> What you are asked to do: Find the lines below holding the word "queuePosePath" and copy each of them.
+++
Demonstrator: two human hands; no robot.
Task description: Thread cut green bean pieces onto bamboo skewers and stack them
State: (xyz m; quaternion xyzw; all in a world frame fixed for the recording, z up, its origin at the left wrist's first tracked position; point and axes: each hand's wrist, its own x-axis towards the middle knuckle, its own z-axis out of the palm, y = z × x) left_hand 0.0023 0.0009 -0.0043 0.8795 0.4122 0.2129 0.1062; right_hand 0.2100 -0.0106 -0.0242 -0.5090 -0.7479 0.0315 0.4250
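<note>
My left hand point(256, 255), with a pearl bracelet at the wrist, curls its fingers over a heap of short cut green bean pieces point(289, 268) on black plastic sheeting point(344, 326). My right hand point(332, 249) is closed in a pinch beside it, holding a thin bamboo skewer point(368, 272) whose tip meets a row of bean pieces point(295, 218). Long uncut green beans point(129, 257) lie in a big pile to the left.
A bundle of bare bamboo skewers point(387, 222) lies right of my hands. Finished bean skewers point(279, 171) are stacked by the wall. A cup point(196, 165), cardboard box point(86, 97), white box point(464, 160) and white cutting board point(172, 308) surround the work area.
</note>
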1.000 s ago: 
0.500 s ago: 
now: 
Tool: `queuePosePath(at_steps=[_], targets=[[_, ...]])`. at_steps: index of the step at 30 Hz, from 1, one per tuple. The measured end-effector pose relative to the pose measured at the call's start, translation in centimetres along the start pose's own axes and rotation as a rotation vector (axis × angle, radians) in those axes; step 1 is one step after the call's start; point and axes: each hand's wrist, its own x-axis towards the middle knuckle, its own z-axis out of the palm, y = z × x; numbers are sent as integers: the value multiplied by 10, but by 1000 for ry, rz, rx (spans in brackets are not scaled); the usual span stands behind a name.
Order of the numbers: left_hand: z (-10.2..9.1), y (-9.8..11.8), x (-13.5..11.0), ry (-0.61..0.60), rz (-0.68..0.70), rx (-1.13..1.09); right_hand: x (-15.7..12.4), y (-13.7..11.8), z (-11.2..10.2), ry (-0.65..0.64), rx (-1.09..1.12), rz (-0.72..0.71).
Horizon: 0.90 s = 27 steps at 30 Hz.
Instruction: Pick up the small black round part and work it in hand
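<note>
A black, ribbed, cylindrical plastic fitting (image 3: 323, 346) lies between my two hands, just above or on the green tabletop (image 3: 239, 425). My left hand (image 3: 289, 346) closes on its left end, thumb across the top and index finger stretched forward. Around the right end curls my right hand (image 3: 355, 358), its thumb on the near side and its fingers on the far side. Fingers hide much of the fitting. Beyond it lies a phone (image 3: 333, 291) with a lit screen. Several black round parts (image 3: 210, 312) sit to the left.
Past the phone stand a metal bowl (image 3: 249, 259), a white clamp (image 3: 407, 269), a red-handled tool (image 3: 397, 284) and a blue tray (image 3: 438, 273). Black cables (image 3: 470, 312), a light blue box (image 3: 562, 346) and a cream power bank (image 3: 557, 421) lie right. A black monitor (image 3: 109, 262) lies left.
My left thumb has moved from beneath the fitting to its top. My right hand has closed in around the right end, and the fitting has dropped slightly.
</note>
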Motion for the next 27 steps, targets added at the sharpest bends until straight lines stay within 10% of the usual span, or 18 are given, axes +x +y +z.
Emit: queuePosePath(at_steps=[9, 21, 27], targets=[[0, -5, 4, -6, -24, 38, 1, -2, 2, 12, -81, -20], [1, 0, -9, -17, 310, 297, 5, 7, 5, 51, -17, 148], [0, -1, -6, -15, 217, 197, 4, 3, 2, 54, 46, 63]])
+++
> Task answer:
Tool: `queuePosePath(at_steps=[_], targets=[[_, ...]])`. at_steps: index of the step at 30 Hz, from 1, one per tuple. The measured end-effector pose relative to the pose measured at the call's start, translation in centimetres along the start pose's own axes and rotation as a rotation vector (axis × angle, radians) in those axes; step 1 is one step after the call's start; point and axes: each hand's wrist, its own x-axis towards the middle knuckle, its own z-axis out of the palm, y = z × x; numbers are sent as integers: the value multiplied by 10, but by 1000 for ry, rz, rx (spans in brackets are not scaled); the usual span stands behind a name.
Emit: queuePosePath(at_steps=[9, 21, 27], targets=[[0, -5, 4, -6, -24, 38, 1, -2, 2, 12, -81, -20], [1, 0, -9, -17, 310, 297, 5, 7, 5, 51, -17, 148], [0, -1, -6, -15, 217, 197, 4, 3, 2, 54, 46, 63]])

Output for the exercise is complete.